In a recent publication, we reported the up-conversion of quasi-propagation invariant Mathieu beams through an FWM process in hot atoms [26]. There, the light-mode analysis was performed by studying in detail the Fourier and configuration spaces of the electromagnetic fields. These are well-established methods for experiments using non-linear crystals. However, they were introduced to the context of atomic gases in [26]. For those experiments neither the pump beams nor the CBL exhibited vortices. In this article, we report that modes containing arrays of optical vortices are also inherited via FWM. We also show that Michelson–Morley interferometry is a suitable tool to confirm this fact. A simulation of the classical interference pattern serves as a reference to locate the phase singularities. We induced FWM as depicted in Figure 1: with a Gaussian beam (G) resonant to the 5S_1/2 → 5P_3/2 transition and a helical Mathieu–Gauss beam (HM-G) exciting the 5P_3/2 → 5D_5/2 second step. We demonstrated that a non-trivial density of OAM was transferred from the pumping HM-G beam to the generated CBL. Our findings complement studies of non-linear processes, where the local density of angular momentum of light is connected to a spatially dependent polarization [27]. The results that we present here add two tools to experiments of this kind: conversion of light with a quasi-propagation invariant structure and several dislocation lines; and an extraordinary control over the properties of the generated light based on manipulating the atomic states involved in the non-linear process.

2 Helical Mathieu Beams

In this section, we describe a few basic features of the structured light fields used in the experiment. We start with the elementary Mathieu modes that do not exhibit vortices but are the basis from which helical Mathieu beams—which may have more than one dislocation line—are built.

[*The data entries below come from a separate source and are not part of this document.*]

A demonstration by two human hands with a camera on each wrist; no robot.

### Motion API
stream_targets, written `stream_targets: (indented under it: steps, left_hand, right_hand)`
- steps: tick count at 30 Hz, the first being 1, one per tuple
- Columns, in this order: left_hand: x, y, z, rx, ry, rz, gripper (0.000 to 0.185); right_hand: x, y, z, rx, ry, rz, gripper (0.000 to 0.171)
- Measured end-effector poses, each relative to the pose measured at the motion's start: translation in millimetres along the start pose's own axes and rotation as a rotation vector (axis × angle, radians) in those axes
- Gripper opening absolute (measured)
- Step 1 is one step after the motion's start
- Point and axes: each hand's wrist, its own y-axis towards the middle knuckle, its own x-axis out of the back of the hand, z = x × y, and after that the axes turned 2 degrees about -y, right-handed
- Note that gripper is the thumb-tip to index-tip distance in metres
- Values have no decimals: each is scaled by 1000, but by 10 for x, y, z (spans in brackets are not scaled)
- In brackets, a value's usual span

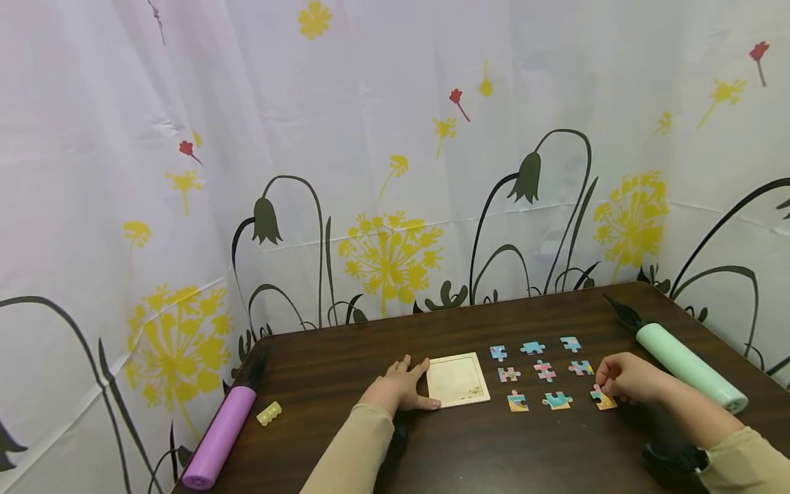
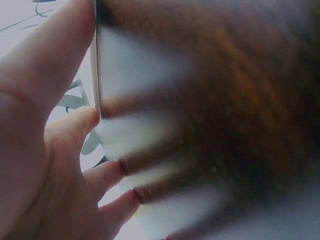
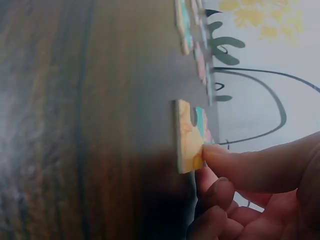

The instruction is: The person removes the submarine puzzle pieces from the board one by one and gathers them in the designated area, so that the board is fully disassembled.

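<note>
A pale square puzzle tray [image 1: 457,379] lies flat on the dark wooden table. My left hand [image 1: 400,388] rests at its left side, fingers spread, thumb and forefinger touching the edge; the left wrist view shows that hand [image 2: 65,145] close up. Right of the tray, colourful jigsaw pieces lie apart in three rows of three. My right hand [image 1: 631,377] is at the corner piece [image 1: 603,398] of the near row. In the right wrist view, thumb and curled fingers [image 3: 235,167] pinch the side of this orange and teal jigsaw piece [image 3: 187,137]. Whether it is lifted, I cannot tell.
A mint green pump [image 1: 691,367] lies at the right, just beyond my right forearm. On the left are a purple pump [image 1: 221,439] and a small yellow toy block [image 1: 269,413]. Behind the table hangs a flower-printed curtain [image 1: 395,171].
</note>
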Motion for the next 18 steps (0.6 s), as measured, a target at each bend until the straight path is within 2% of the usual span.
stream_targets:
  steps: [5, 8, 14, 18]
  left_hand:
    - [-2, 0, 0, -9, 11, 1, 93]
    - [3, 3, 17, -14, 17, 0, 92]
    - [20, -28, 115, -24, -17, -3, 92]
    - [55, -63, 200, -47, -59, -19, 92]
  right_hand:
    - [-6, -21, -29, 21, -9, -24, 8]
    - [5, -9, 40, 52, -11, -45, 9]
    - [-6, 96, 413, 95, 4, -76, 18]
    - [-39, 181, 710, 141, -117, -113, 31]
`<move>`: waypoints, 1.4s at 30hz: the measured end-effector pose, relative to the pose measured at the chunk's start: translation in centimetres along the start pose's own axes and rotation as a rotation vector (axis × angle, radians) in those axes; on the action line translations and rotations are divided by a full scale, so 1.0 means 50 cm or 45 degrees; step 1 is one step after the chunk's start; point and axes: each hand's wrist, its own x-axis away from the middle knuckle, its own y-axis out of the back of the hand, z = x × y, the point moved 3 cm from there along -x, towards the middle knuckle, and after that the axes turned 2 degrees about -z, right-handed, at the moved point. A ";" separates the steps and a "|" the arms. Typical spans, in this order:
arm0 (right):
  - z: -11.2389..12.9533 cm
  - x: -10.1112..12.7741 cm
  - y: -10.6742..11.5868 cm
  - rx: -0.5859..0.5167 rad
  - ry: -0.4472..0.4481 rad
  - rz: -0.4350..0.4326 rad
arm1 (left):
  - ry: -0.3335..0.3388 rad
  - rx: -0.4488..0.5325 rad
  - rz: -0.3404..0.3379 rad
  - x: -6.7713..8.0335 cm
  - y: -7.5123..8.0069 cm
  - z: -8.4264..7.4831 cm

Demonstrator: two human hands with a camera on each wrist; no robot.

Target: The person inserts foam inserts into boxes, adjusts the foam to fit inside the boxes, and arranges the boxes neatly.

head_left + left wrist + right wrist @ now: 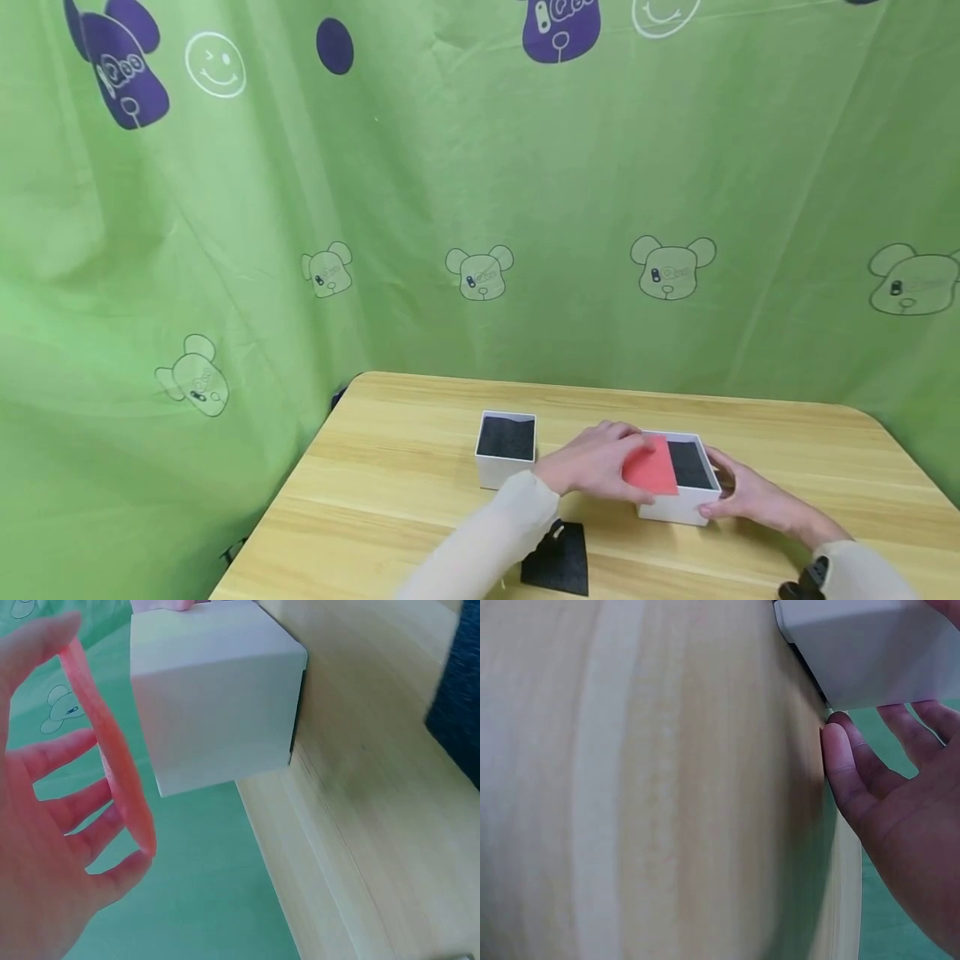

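Observation:
My left hand (595, 467) holds a thin red square sheet (654, 468) by its edges, thumb on one edge and fingers along the opposite one. The sheet is tilted and overlaps the left part of an open white box (675, 507) in the head view. Black material (692, 465) shows inside that box. In the left wrist view the sheet (120, 765) looks slightly bowed, beside the box wall (225, 720). At the box's right end, my right hand (753, 500) grips it, thumb at the front corner and fingers toward the back.
A smaller white box (495, 475) with black material inside stands to the left on the wooden table (390, 450). Nearer me, a black sheet (562, 567) lies flat, partly behind my left sleeve. A green printed curtain (480, 183) hangs behind the table.

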 end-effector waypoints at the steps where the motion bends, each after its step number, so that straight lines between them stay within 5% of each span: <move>1: -0.001 0.001 0.001 0.004 -0.019 -0.007 | 0.004 -0.007 0.002 -0.006 -0.001 -0.003; 19: -0.006 0.001 0.003 0.049 -0.077 -0.020 | 0.131 -0.032 0.014 -0.071 -0.044 -0.017; 42: -0.002 -0.002 -0.003 0.011 0.032 -0.013 | 0.084 -0.092 -0.021 -0.104 -0.065 -0.036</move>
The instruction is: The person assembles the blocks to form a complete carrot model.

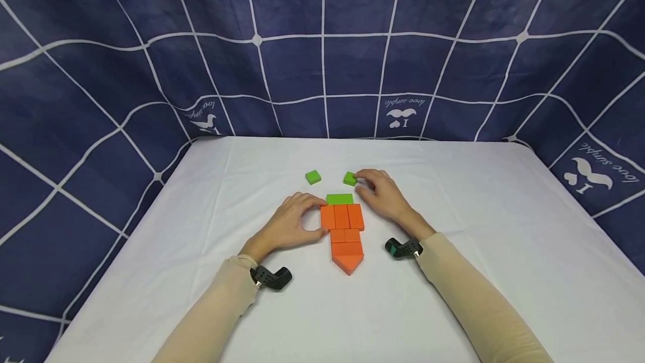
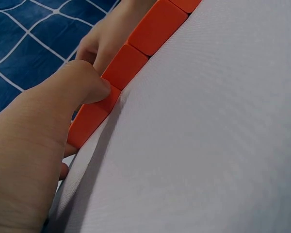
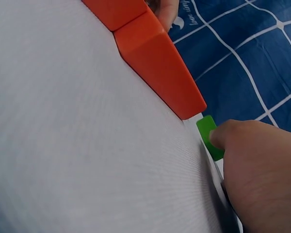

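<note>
Orange blocks lie joined in a flat figure on the white table, with a triangular block at the near end. My left hand holds the left orange block of the upper row, index finger at its far corner and thumb at its near one. The left wrist view shows that thumb against an orange side face. My right hand has its index finger and thumb at a small green block. In the right wrist view the thumb overlaps a green block.
A green rectangular block adjoins the far side of the upper orange row. Another small green block lies farther back to the left. Dark blue cloth with white grid lines hangs behind the white-covered table and at its sides.
</note>
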Tool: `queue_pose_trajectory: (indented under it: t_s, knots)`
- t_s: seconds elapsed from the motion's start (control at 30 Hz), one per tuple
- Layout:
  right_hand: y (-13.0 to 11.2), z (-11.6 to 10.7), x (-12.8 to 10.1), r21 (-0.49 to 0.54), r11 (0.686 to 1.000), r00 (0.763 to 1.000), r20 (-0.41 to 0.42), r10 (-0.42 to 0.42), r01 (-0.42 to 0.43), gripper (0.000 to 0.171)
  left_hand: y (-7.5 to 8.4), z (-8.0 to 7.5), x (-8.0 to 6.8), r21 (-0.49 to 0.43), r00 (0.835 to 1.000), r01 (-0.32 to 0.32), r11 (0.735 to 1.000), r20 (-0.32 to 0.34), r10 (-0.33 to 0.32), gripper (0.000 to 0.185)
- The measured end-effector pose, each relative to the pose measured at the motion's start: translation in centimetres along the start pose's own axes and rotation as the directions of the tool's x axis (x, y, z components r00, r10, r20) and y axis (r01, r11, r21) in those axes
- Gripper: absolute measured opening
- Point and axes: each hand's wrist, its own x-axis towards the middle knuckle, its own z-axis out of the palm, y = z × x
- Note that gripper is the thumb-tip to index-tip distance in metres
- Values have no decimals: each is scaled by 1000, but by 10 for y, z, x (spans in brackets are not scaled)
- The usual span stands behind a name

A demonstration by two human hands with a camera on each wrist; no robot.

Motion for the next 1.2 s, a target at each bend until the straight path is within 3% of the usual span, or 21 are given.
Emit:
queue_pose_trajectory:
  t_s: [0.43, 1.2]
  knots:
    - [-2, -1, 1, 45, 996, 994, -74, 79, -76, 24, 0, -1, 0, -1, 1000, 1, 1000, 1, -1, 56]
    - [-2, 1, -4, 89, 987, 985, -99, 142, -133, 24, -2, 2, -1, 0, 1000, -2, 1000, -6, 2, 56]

Elementary Mathieu modes are written in terms of scalar functions $\mathrm{\Psi }(\vec{r},t)$ that solve the following wave equation:

$\left[{\nabla }^2-\frac{1}{c^2}\frac{{\partial }^2}{\partial t^2}\right]\mathrm{\Psi }\left(\vec{r},t\right)=0,(1)$

in elliptic-cylindrical coordinates {ξ, η, z}. These coordinates are related to the Cartesian space {x, y, z} by the transformations:

$x+iy=h\cosh \left(\xi +i\eta \right),\xi ϵ\left[0,\infty \right),\eta ϵ\left[\mathrm{0,2}\pi \right);\text{and}z=z,(2)$

where the constant h corresponds to half the inter-focal distance of the ellipses defining the coordinate system. The wave-equation in elliptic-cylindrical coordinates can be solved by the separation of variable method. By demanding the solutions to have a well-defined parity with respect to reflections through the z-plane, and to take finite value as ξ → ∞, the following expressions for the scalar wave function $\mathrm{\Psi }(\vec{r},t)$ are found [28]:

$\begin{array}{ccc}\hfill {\mathrm{\Psi }}_{\kappa }^{\left(e\right)}\left(\vec{r},t\right)& =\hfill & A_{\kappa }{\mathrm{J}\mathrm{e}}_n\left(\xi ,q\right){\mathrm{c}\mathrm{e}}_n\left(\eta ,q\right)e^{i\left(k_{z}z-\omega t\right)},\hfill \\ \hfill {\mathrm{\Psi }}_{\kappa }^{\left(o\right)}\left(\vec{r},t\right)& =\hfill & B_{\kappa }{\mathrm{J}\mathrm{o}}_n\left(\xi ,q\right){\mathrm{s}\mathrm{e}}_n\left(\eta ,q\right)e^{i\left(k_{z}z-\omega t\right)}.\hfill \end{array}(3)$

Here, ce_n(η, q) and se_n(η, q) are the real even and odd ordinary solutions of the Mathieu equation:

$\left[\frac{d^2}{d{\eta }^2}+a_n-2q\cos 2\eta \right]f_n^{\left(p\right)}\left(\eta ,q\right)=0,q={\left(\frac{h{\kappa }_{\perp }}{2}\right)}^2,{\kappa }_{\perp }^2={\left(\omega /c\right)}^2-k_z^2;(4)$

and Je_n(η, q) and Jo_n(η, q) solve its modified analog as follows:

$\left[\frac{d^2}{d{\xi }^2}+a_n-2q\cosh 2\xi \right]F_n^{\left(p\right)}\left(\xi ,q\right)=0.(5)$

In general, the characteristic values a_n and b_n, for even and odd Mathieu functions, respectively, are ordered by the progressive parameter n. For a given n, a_n ≠ b_n. The label κ in Eq. 3 denotes a set of separation constants ω, k_z, n.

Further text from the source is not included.